ENTRIES SUPPLIED:
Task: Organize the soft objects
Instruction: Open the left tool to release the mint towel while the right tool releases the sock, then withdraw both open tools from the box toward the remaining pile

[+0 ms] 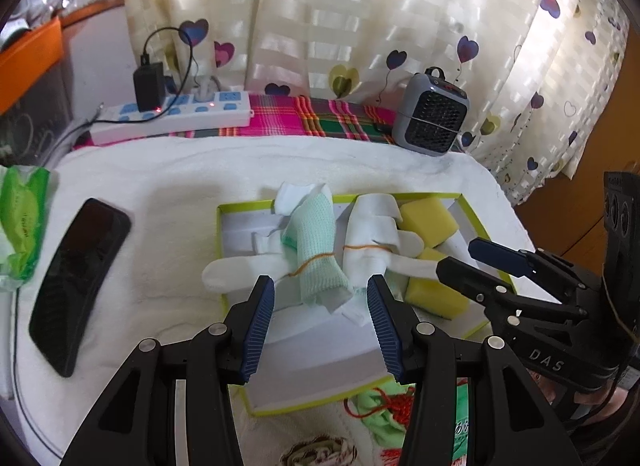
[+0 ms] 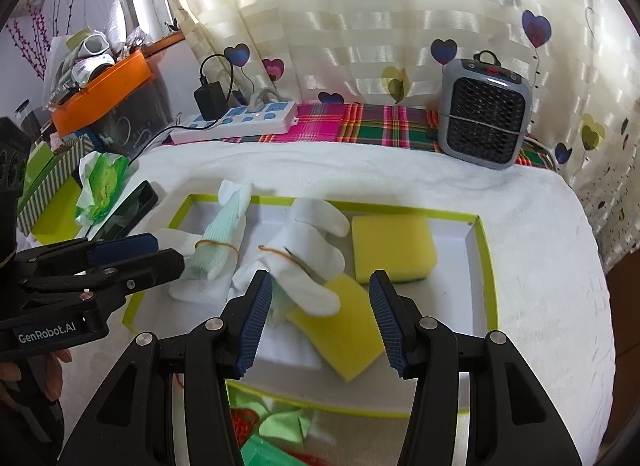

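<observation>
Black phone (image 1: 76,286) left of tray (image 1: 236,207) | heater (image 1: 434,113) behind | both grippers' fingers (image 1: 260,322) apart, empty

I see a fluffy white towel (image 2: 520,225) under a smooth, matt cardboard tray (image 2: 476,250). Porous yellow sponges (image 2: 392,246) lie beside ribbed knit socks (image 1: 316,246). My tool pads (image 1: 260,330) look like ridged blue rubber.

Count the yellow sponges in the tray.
2. One yellow sponge lies flat at the far right of the tray; the other sponge lies nearer, tilted, partly under the white glove bundle. None seems hidden.
</observation>
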`<action>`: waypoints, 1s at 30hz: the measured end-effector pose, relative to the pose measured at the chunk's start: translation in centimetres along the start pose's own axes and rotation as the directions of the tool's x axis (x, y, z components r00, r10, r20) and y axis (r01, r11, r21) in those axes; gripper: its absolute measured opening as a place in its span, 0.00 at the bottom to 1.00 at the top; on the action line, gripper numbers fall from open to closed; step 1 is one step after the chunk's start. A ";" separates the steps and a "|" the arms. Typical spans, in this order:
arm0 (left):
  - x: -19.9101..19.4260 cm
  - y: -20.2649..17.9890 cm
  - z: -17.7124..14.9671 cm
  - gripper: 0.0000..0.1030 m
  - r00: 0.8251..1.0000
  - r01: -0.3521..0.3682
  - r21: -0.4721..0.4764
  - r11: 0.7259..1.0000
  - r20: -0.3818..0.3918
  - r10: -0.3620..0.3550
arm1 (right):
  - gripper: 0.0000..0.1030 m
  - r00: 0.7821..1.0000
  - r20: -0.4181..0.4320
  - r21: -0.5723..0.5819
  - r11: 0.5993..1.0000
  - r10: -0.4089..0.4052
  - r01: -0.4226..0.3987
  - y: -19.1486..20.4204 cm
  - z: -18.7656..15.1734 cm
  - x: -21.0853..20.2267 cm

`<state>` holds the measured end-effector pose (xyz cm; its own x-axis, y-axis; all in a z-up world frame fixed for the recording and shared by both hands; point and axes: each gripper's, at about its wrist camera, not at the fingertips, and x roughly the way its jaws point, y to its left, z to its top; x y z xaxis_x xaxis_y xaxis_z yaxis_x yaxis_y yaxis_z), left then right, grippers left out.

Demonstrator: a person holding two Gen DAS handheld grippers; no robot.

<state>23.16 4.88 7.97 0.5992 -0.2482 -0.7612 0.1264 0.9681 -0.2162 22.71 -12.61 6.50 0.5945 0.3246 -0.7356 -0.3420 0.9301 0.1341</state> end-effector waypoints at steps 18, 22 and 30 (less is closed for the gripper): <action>-3.9 -1.4 -4.4 0.46 0.993 -0.057 0.023 0.998 0.101 0.054 | 0.50 0.998 0.055 0.043 0.999 0.023 -0.025 -0.8 -3.4 -3.5; -4.6 -2.0 -5.3 0.46 0.990 -0.083 0.044 0.996 0.121 0.077 | 0.50 0.997 0.070 0.051 0.998 0.029 -0.033 -0.9 -4.2 -4.3; -5.4 -2.6 -6.7 0.46 0.990 -0.071 0.049 0.996 0.127 0.064 | 0.50 0.995 0.095 0.048 0.999 0.016 -0.021 -1.0 -6.1 -5.8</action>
<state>14.26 3.53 8.56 0.7015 -0.1792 -0.6898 0.1222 0.9838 -0.1314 15.22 -16.48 6.60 0.6553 0.3543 -0.6672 -0.3187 0.9304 0.1810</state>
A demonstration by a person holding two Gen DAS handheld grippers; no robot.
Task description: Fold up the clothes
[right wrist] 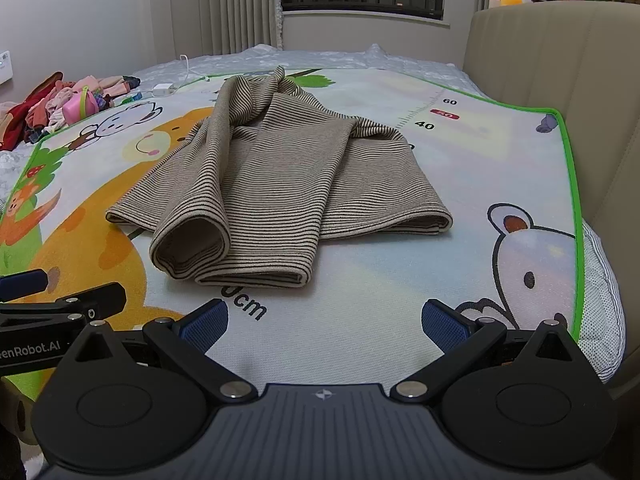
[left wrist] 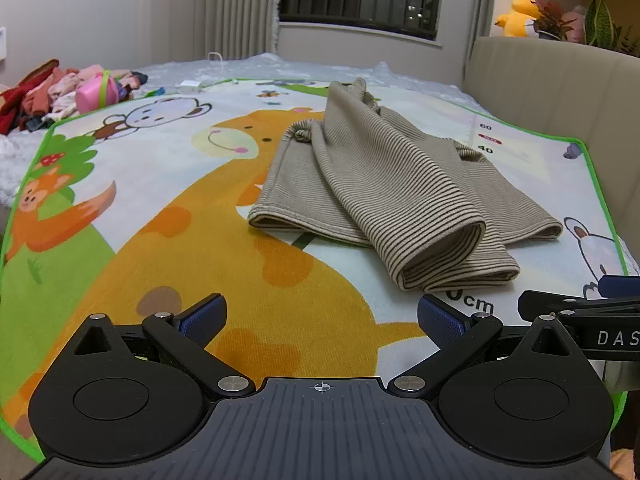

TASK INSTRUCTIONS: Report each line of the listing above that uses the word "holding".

RESPONSE:
Demonstrator: a person holding two Gen DAS handheld grippers; no robot.
A demonstration by a person holding two Gen DAS handheld grippers; no robot.

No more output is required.